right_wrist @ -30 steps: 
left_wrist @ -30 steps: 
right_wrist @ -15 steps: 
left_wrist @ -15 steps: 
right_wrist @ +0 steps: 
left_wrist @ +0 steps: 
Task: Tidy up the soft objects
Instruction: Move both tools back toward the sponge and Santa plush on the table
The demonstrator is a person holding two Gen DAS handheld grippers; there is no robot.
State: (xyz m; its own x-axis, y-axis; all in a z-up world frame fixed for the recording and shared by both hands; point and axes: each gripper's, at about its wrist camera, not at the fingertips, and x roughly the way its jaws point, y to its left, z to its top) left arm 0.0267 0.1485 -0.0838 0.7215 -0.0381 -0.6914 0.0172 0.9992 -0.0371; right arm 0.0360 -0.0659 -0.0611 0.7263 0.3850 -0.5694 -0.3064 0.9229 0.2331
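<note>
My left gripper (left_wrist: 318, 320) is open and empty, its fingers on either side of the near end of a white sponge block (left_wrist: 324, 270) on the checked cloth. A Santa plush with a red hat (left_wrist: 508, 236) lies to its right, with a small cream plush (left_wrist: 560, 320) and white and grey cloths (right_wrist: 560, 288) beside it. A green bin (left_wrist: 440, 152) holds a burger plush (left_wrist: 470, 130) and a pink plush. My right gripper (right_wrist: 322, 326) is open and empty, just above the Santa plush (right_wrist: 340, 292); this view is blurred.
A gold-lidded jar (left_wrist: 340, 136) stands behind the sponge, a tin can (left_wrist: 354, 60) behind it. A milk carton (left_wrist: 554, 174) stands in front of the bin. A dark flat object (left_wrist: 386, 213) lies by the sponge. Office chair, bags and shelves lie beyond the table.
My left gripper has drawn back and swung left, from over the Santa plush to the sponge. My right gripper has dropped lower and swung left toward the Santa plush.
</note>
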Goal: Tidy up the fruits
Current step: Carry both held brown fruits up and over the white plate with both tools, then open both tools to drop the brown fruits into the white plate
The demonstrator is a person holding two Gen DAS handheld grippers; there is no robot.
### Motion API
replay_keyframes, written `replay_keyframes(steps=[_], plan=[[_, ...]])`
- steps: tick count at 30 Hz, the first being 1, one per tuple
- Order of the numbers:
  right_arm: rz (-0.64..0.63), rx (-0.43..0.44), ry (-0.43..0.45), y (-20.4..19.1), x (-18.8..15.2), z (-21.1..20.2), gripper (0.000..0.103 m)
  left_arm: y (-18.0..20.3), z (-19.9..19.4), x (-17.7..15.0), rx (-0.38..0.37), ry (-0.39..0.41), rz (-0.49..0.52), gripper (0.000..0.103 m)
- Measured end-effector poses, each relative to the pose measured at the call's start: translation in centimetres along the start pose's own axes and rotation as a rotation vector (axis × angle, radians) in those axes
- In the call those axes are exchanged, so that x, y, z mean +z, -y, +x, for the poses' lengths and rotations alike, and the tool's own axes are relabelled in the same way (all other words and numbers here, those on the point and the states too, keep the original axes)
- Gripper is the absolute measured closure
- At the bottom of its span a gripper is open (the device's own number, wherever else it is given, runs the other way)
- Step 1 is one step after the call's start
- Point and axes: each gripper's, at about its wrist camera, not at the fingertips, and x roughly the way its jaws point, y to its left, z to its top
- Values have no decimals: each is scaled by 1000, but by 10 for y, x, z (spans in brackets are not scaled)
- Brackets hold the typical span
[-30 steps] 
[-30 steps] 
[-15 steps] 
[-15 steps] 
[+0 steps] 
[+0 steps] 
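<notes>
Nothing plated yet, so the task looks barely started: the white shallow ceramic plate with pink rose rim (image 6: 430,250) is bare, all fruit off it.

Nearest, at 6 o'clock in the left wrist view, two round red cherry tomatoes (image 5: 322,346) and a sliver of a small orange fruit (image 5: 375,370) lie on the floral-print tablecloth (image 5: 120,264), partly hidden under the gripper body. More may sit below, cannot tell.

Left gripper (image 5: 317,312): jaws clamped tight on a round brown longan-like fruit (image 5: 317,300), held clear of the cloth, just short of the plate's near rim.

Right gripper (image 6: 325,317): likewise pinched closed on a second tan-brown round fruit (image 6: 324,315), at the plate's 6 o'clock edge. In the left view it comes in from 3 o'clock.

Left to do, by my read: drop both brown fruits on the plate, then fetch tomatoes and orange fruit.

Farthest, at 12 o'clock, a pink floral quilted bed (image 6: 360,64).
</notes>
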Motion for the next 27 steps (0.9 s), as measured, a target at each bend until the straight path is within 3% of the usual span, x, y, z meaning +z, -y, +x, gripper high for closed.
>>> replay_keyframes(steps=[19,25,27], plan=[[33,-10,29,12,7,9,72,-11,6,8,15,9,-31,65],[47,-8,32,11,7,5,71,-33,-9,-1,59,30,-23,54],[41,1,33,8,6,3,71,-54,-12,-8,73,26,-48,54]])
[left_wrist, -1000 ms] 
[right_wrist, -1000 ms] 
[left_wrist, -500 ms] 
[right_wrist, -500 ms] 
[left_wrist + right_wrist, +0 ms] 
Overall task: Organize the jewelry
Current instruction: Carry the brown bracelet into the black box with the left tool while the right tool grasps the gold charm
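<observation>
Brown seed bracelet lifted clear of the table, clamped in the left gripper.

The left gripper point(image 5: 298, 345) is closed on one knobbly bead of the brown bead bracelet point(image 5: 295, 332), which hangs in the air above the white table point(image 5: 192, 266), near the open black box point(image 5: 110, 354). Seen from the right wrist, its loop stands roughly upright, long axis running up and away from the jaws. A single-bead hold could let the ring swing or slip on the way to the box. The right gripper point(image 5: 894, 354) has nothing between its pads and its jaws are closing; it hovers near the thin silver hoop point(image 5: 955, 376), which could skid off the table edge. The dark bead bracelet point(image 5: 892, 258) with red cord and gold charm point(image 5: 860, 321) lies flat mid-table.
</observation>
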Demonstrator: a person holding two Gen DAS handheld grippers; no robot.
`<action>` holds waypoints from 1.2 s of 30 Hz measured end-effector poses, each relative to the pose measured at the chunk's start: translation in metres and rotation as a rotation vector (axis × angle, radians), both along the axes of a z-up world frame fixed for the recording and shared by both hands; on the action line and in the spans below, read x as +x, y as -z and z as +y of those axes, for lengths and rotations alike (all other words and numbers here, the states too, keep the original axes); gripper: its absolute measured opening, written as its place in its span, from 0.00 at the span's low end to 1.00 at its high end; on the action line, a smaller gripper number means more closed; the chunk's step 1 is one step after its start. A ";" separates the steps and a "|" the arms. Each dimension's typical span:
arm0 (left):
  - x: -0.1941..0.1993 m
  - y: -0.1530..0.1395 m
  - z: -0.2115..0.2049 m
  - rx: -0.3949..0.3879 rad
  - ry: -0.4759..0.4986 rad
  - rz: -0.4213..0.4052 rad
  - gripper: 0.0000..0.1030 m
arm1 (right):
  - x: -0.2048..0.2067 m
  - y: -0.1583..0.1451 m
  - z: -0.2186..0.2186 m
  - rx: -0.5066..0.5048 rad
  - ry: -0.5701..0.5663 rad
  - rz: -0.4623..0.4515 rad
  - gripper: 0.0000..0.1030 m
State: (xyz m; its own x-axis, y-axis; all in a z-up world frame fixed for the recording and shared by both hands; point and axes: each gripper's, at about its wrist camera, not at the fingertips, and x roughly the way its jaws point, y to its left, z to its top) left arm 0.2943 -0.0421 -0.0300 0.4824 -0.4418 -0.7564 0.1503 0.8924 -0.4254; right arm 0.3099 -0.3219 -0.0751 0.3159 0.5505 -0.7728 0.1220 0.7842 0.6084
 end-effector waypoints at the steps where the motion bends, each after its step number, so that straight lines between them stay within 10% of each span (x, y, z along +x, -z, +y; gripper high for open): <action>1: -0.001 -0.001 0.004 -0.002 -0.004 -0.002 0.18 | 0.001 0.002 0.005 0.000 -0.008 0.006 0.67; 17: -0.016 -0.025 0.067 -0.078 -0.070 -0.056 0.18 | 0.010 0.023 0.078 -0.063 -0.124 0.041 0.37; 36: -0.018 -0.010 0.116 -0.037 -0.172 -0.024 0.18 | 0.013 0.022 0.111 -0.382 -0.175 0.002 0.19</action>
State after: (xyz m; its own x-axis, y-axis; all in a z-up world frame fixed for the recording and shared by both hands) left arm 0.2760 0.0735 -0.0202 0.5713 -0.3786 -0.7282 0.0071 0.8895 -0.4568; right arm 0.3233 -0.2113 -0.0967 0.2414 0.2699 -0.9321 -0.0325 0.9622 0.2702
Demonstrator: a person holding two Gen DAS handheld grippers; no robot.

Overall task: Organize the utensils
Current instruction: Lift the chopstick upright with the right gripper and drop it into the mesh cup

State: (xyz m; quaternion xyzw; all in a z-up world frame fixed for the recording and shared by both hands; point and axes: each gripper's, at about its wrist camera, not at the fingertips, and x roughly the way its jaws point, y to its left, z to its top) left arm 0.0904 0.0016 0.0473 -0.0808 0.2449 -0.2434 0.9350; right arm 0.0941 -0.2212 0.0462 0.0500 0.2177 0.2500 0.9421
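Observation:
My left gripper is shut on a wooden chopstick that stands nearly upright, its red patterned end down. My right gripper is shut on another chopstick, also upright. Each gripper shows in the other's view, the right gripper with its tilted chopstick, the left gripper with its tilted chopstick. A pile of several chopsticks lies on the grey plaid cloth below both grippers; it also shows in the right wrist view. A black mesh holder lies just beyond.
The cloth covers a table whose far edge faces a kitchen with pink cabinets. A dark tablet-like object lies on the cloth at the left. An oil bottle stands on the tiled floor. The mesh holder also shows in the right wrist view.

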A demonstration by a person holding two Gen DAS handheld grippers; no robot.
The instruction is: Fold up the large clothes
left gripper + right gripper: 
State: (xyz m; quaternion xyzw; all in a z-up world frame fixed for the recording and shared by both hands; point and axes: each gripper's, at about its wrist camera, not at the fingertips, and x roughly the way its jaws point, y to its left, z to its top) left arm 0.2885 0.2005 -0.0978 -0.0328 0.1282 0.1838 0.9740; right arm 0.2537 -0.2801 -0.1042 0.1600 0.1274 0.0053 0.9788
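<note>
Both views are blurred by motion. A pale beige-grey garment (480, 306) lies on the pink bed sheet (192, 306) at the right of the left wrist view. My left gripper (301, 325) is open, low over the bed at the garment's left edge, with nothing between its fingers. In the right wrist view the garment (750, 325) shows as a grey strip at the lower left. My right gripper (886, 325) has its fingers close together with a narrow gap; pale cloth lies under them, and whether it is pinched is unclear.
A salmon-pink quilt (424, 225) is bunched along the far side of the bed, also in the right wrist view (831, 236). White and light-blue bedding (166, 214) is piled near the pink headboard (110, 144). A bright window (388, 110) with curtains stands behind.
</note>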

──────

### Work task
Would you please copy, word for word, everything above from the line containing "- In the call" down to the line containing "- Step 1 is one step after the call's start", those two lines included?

### Reply
- In the call those axes are exchanged, so that x, y, z mean +z, -y, +x, for the poses' lengths and rotations alike, and the tool's own axes are relabelled in the same way (all other words and numbers here, those on the point and the states too, keep the original axes)
- Gripper is the absolute measured closure
- At the bottom of its span a gripper is open (the device's own number, wherever else it is given, runs the other way)
- Step 1 is one step after the call's start

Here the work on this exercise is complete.